*Exercise objective*
Every line that contains the word "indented" should be copied from the records below.

START Input data

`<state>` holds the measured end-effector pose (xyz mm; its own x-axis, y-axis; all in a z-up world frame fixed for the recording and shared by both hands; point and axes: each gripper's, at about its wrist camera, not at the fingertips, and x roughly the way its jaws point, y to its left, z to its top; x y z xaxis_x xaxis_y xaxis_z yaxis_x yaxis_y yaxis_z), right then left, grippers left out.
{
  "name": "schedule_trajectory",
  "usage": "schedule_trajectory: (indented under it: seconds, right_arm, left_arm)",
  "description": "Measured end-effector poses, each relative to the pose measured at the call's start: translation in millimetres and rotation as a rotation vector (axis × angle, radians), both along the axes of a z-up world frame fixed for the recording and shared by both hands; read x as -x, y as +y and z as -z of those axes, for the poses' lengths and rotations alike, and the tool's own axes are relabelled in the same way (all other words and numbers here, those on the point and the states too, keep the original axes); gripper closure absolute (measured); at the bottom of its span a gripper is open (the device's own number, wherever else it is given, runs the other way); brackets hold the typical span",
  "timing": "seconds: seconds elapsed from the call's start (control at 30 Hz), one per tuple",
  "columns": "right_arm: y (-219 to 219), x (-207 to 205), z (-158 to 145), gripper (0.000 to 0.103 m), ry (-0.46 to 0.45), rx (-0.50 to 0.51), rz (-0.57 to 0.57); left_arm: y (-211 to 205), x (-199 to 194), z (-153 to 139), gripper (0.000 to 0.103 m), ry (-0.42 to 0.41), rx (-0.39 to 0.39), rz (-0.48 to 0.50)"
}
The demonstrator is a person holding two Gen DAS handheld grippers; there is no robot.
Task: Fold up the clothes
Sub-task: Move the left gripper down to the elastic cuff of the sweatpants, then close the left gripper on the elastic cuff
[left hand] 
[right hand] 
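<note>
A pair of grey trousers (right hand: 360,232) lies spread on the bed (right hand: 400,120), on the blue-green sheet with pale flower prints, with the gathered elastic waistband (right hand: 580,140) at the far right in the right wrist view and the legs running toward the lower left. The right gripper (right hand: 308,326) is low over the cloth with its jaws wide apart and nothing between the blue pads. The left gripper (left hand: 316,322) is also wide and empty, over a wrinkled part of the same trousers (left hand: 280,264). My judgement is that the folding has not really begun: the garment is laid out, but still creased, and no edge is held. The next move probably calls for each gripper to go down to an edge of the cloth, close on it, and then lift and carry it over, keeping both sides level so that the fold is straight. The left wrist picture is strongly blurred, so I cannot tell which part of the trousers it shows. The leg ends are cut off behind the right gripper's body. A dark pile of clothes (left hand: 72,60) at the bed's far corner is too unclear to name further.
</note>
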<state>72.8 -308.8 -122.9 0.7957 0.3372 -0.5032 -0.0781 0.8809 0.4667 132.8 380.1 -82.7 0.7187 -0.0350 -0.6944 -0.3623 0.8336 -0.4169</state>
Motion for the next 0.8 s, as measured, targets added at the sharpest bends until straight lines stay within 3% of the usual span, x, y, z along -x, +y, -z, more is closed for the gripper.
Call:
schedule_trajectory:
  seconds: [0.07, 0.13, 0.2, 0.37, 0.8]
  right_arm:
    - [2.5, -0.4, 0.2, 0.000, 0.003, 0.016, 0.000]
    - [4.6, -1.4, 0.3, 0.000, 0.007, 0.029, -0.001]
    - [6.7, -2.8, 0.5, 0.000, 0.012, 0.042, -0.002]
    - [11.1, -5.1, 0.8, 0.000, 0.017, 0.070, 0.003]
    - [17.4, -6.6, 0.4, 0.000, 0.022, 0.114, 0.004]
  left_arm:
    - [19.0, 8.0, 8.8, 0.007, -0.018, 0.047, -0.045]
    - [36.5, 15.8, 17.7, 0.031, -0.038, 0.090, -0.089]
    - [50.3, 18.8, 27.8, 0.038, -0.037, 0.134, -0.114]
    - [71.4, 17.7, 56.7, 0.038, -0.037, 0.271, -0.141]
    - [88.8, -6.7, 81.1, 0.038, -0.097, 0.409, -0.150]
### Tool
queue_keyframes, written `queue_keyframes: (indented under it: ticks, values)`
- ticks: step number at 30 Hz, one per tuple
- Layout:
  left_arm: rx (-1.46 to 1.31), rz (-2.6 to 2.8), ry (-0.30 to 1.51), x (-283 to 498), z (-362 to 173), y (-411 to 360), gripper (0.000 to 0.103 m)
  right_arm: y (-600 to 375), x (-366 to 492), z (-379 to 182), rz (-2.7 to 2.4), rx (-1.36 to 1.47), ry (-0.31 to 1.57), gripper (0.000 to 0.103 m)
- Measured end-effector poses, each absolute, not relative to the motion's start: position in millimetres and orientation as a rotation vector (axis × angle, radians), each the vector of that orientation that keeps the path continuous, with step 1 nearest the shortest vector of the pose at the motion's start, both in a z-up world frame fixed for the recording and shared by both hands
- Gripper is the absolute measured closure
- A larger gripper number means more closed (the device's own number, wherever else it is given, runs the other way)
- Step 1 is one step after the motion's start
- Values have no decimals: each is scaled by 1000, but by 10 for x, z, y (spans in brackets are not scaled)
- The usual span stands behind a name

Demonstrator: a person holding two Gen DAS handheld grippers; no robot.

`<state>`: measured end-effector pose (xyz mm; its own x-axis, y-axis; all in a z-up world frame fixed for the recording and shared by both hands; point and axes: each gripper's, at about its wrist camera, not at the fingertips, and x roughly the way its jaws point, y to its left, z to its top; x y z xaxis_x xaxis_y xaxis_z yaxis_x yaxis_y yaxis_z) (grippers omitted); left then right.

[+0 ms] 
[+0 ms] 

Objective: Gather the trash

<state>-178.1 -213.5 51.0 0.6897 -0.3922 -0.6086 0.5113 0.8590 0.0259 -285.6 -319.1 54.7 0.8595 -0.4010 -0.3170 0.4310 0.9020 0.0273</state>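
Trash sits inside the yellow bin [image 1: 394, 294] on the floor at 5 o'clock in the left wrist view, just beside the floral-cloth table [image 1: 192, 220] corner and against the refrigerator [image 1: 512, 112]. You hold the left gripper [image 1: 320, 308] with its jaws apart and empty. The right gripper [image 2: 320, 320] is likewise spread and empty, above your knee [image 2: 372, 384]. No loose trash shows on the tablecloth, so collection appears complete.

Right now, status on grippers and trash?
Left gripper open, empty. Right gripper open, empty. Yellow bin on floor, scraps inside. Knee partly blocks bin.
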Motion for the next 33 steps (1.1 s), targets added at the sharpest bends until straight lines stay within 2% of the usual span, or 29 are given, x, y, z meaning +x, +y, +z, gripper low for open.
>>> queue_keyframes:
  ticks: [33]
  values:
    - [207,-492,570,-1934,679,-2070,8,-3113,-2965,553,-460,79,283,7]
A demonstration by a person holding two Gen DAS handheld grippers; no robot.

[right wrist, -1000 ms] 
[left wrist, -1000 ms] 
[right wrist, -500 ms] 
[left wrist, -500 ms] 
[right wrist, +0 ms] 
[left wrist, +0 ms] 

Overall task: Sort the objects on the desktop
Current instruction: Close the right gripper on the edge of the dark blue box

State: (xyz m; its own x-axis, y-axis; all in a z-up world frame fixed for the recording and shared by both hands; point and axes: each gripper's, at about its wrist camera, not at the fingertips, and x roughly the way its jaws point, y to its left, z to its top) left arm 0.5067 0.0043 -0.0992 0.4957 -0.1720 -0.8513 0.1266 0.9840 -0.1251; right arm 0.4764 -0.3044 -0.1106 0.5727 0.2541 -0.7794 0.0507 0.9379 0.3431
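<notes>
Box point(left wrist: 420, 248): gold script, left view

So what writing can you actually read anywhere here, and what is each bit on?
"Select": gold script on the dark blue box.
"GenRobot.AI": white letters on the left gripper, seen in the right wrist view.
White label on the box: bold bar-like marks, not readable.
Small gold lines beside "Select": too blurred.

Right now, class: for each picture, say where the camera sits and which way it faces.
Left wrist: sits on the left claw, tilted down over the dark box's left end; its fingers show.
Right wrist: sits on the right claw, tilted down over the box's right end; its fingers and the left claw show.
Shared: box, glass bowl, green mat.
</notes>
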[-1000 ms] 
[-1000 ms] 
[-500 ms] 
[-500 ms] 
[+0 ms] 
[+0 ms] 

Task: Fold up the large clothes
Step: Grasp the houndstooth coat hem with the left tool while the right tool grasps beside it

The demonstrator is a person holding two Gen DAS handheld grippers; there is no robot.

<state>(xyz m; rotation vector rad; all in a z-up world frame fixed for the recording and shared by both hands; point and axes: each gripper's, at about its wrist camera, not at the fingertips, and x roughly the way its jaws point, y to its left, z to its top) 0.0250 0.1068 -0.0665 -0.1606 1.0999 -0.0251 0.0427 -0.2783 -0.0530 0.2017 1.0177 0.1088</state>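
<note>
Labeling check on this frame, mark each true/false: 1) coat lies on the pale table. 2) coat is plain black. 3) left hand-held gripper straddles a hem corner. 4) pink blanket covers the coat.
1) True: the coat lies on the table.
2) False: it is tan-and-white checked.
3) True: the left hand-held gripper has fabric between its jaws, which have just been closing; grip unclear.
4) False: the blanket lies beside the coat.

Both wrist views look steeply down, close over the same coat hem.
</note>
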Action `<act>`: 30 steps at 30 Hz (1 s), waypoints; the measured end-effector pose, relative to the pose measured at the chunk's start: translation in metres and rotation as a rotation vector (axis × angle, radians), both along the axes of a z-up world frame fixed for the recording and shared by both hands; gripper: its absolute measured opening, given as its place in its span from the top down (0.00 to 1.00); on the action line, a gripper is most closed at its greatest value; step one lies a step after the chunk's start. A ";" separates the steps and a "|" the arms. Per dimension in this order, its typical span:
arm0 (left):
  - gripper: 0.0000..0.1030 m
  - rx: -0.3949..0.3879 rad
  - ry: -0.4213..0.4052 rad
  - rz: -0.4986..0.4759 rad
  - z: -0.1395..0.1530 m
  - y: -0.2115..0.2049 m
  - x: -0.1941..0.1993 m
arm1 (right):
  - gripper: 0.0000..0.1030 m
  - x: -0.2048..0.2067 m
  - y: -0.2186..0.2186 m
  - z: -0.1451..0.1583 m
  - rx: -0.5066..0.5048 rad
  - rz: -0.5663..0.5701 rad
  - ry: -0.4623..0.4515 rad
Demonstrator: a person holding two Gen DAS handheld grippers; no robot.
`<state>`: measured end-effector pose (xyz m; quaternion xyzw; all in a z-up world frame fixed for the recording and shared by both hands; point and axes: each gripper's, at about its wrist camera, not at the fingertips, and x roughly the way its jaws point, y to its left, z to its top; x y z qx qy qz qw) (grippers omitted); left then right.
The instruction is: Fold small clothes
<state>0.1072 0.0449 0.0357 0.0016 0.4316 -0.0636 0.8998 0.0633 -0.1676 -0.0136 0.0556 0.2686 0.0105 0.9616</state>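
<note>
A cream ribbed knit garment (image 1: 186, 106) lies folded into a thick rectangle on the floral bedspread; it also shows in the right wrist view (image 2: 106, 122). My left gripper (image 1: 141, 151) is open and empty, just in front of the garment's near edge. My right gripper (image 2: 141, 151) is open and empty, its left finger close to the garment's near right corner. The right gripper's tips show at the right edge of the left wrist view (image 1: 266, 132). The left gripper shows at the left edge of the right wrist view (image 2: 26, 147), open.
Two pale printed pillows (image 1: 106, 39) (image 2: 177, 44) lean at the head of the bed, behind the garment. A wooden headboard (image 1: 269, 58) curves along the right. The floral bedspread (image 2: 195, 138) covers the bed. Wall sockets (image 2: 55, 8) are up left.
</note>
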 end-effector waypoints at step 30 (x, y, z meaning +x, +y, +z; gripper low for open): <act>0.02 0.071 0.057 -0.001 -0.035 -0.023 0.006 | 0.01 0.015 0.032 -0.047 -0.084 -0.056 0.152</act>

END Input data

*Reply to the task*
  "usage": "schedule_trajectory: (indented under it: seconds, right_arm, left_arm)",
queue_keyframes, written `queue_keyframes: (indented under it: ticks, values)`

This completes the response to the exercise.